Schreier, who grew up in suburban Detroit and whose father worked as a head furrier at the midwest branch of the New York-based Russeks department store, fell in love with the store's milliner and costume jewelry departments. Schreier, then a toddler, stumbled upon copies of Vogue and Harper's Bazaar in the dressing rooms at the store and would read them (as much as a toddler could read, she says) much to the amusement of the women shopping.

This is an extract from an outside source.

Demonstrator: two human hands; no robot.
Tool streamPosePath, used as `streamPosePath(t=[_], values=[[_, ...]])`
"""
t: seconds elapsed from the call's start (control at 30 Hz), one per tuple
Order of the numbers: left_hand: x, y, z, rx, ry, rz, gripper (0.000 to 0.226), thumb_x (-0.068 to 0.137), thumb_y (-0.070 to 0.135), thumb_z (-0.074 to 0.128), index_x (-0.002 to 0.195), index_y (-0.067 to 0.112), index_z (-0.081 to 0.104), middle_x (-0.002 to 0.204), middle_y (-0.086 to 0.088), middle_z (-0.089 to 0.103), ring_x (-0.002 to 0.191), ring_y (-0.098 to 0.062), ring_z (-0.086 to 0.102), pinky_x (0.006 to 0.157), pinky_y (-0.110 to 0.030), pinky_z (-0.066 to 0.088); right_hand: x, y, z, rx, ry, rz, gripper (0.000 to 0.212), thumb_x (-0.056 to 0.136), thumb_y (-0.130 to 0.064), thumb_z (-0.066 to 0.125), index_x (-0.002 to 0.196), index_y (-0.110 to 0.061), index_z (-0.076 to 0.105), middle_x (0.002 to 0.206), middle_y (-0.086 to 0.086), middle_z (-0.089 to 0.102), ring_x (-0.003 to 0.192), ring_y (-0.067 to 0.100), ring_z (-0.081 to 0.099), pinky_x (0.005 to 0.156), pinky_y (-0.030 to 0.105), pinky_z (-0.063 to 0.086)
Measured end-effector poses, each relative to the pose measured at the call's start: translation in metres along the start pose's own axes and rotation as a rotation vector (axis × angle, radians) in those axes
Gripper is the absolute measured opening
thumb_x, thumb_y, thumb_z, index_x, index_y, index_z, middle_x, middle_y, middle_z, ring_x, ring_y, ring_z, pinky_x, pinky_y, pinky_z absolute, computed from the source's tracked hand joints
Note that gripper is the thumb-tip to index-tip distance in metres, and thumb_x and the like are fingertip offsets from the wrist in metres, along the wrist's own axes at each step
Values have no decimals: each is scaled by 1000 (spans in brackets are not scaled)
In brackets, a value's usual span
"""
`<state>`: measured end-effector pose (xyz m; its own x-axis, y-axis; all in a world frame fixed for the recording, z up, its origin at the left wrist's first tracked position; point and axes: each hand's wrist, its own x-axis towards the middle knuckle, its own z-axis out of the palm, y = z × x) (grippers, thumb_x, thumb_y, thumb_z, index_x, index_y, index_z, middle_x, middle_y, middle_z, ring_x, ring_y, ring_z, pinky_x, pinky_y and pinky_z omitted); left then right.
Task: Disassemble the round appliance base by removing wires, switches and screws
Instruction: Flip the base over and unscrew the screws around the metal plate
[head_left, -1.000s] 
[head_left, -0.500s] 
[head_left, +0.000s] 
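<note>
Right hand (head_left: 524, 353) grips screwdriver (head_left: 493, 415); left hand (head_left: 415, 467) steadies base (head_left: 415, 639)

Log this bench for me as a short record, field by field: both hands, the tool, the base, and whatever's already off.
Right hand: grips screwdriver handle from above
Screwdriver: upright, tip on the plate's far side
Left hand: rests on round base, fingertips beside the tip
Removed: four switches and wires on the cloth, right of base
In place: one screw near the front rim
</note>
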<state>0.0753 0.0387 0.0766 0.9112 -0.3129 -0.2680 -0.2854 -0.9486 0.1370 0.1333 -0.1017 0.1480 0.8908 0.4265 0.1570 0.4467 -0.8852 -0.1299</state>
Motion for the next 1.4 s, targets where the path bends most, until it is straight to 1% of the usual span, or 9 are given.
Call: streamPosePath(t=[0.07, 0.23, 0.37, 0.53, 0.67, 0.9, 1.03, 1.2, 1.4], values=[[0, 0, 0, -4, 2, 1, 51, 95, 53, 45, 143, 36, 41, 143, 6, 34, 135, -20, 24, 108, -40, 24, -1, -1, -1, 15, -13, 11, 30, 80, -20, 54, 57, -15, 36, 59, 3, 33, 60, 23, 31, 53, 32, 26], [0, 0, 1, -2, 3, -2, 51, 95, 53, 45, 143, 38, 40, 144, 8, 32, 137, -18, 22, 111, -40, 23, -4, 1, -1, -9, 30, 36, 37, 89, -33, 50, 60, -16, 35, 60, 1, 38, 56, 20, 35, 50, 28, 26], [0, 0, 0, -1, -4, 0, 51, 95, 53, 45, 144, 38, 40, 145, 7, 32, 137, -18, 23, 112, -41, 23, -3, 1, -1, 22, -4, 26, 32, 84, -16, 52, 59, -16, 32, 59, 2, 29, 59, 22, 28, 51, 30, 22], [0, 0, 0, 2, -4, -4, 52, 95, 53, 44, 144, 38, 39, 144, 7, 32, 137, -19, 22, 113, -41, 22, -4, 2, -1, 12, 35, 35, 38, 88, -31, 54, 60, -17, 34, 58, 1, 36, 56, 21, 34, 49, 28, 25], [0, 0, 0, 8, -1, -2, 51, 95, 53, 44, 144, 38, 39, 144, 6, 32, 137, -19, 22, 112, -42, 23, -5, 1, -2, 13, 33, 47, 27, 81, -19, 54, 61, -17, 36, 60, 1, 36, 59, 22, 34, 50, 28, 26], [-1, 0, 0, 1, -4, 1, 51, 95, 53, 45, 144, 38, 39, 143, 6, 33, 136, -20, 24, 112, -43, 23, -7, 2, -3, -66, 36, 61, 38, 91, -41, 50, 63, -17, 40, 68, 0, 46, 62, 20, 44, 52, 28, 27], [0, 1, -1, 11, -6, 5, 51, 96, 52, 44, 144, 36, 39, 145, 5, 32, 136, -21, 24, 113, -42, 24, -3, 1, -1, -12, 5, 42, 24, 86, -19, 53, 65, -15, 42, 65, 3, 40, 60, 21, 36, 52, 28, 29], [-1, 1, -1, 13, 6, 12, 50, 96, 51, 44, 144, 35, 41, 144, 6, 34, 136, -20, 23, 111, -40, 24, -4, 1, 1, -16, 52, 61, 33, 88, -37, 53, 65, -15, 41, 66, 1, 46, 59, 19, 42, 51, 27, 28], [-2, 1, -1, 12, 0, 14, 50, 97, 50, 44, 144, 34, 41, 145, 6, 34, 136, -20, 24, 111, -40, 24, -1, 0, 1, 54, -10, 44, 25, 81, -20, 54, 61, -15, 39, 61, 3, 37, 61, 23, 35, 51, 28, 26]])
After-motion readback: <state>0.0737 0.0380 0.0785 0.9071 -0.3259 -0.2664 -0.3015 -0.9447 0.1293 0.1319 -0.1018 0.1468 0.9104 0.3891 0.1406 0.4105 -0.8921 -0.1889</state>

It was these women, wives of wealthy automotive executives, who encouraged the now-octogenarian Schreier's early love of fashion, and eventually gifted her lightly-worn or unworn couture and ready-to-wear pieces, the catalyst to her work as a collector.
"I didn't even know what I was looking at, but I was swooning," Schreier says of the clothes she started to receive.
Since those early days, Schreier collected a venerable portfolio of the best — and in many cases most underrated — designer works of the century, including pieces by the original designers of luxury houses today like Cristóbal Balenciaga, Pierre Balmain and Christian Dior, alongside lesser known names like Maria Monaci Gallenga and Madeleine & Madeleine. There are pieces on display as old as a Mariano Fortuny y Madrazo tea gown from sometime between 1910 and 1915, to those as recent as the 2008 emotionally-tinged Alexander McQueen gown the designer crafted in honor of the late English magazine editor Isabella Blow. Without overstating its significance, the exhibit is as good as a Willy Wonka factory for fashion buffs.
Schreier's work as a collector is particularly encouraging at a moment when so much of fashion is treated as disposable, both figuratively — in favor of something newer and better for the insatiable Instagram machine — and literally, when millions of tons of clothes make their way to landfills annually. Schreier's gifts to the Met, those steeped in history and rich in their contribution to understanding the nuances of fashion's cultural evolution, as Met associate curator Jessica Regan describes, are just as important as the headline-grabbing shows like The Met's Notes on Camp in 2019 or the Heavenly Bodies exhibit the year before. (Indeed, Schreier lent pieces to both of these shows, not to mention nine others at the Met since 2003.)
Fittingly for an exhibit spanning a century, the exhibit opening attracted a cross-generational crowd, from designer Isaac Mizrahi (some of whose work Schreier has collected) to fashion YouTuber Luke Meagher. It seems the Met's latest exercise in documenting a lifetime of fashion education appeals to those of all ages.